The controlled current limited state, i.e., (8) for the grid-forming converter and (3) for grid-feeding converter, presents a similar final fixed operating point during the fault, however, the way in which they approach this operating point is totally different for the two converter types. For example, for the operation of the grid-forming converter as described in previous paragraph, at the instant of the fault, the converter output voltage does not change resulting in an increased fault current. The current measurement detects this fault current, and after the measurement delay, this overcurrent activates the voltage limitation control which changes the voltage reference (8). After a time, which depends on the speed of the voltage controller (typically >10 ms), the current is suppressed. Although at this time the current is limited, the stability of the grid-forming converter depends on the time constants of the power synchronization control, which could be on the order of seconds if using VSG control. For the grid feeding converter, which is under direct current control, at instant of the fault, the output current may increase for a time until the current controller reacts to maintain the current reference. In the time frame of the current control reaction (<1 ms), the grid-feeding converter can be stabilized. In summary, during faults, the grid-forming converter initially supplies a fault current and subsequently moves to work in current limitation, while the grid-feeding converter shows very little fault current due to its fast response on current limitation. The fault current in the grid-forming converter can help trip the protection system. It should be noted that this fault current in the grid-forming converter lasts only for the first one or two cycles, which is acceptable for the converters (Katiraei et al., 2012; SMA Solar Technology, 2012).

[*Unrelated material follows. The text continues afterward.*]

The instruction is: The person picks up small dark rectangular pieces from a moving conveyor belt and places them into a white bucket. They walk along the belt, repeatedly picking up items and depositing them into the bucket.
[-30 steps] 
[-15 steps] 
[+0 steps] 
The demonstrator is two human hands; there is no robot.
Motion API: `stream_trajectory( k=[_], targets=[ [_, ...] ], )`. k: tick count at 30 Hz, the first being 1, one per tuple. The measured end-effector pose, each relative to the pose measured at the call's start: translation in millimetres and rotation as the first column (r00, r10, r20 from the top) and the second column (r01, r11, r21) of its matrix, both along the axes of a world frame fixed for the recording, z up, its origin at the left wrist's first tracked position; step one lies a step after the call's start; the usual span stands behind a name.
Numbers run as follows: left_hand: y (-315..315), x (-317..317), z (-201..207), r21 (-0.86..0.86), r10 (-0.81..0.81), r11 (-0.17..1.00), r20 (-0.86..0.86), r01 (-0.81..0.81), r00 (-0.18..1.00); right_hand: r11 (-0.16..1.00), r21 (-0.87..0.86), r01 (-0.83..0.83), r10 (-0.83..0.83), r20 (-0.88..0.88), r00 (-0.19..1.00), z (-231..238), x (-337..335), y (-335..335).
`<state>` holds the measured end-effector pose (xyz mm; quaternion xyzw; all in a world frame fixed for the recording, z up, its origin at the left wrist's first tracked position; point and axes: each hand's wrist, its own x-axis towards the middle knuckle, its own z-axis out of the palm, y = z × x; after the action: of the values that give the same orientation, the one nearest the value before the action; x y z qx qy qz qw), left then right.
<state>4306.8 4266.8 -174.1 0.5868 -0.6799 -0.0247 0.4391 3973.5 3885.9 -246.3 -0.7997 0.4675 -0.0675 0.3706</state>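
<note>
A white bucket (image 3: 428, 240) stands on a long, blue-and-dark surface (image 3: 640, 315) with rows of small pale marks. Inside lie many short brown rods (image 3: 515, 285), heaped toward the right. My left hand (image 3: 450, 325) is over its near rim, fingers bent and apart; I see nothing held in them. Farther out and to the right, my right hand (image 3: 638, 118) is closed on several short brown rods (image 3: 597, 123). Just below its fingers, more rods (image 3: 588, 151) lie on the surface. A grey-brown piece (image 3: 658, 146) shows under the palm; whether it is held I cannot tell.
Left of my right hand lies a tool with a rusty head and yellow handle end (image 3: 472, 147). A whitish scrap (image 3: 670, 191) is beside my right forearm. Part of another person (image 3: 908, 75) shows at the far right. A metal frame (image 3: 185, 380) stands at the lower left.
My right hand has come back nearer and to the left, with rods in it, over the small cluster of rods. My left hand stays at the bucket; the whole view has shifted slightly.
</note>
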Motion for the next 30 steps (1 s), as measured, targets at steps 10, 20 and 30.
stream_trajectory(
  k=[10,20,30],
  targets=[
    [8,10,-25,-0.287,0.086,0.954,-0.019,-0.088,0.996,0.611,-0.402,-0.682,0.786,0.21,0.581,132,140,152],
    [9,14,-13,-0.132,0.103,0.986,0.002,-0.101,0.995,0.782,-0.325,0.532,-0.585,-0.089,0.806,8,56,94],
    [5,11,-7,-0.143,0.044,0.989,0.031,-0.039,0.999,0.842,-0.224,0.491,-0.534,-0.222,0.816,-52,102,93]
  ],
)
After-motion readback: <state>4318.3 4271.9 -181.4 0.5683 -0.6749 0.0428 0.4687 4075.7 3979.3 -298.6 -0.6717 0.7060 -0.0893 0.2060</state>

On the other hand, during an asymmetric fault or unbalanced PCC voltage situation, Up is set to be the minimum value of the three phase PCC voltages, and the value of the Up is lower than in the symmetric situation, thus, the real output current under the control from (8) is less than that under the direct assigned maximum current in (3). This harder current suppression would lead to a significant delay on the relay tripping time. The positive aspect is that the grid-forming converter is controlled to output a balanced voltage, which enables a negative sequence current to circulate in the loop and help trip the relay. In contrast the grid-feeding converter is controlled to output a balanced current, which lacks a negative sequence current loop and consequently worsens the response of the relay.

From the preceding discussion it might be expected that the grid-forming converter should have a better performance than the grid-feeding converter in terms of coordination with the protection system in response to both symmetric and asymmetric faults.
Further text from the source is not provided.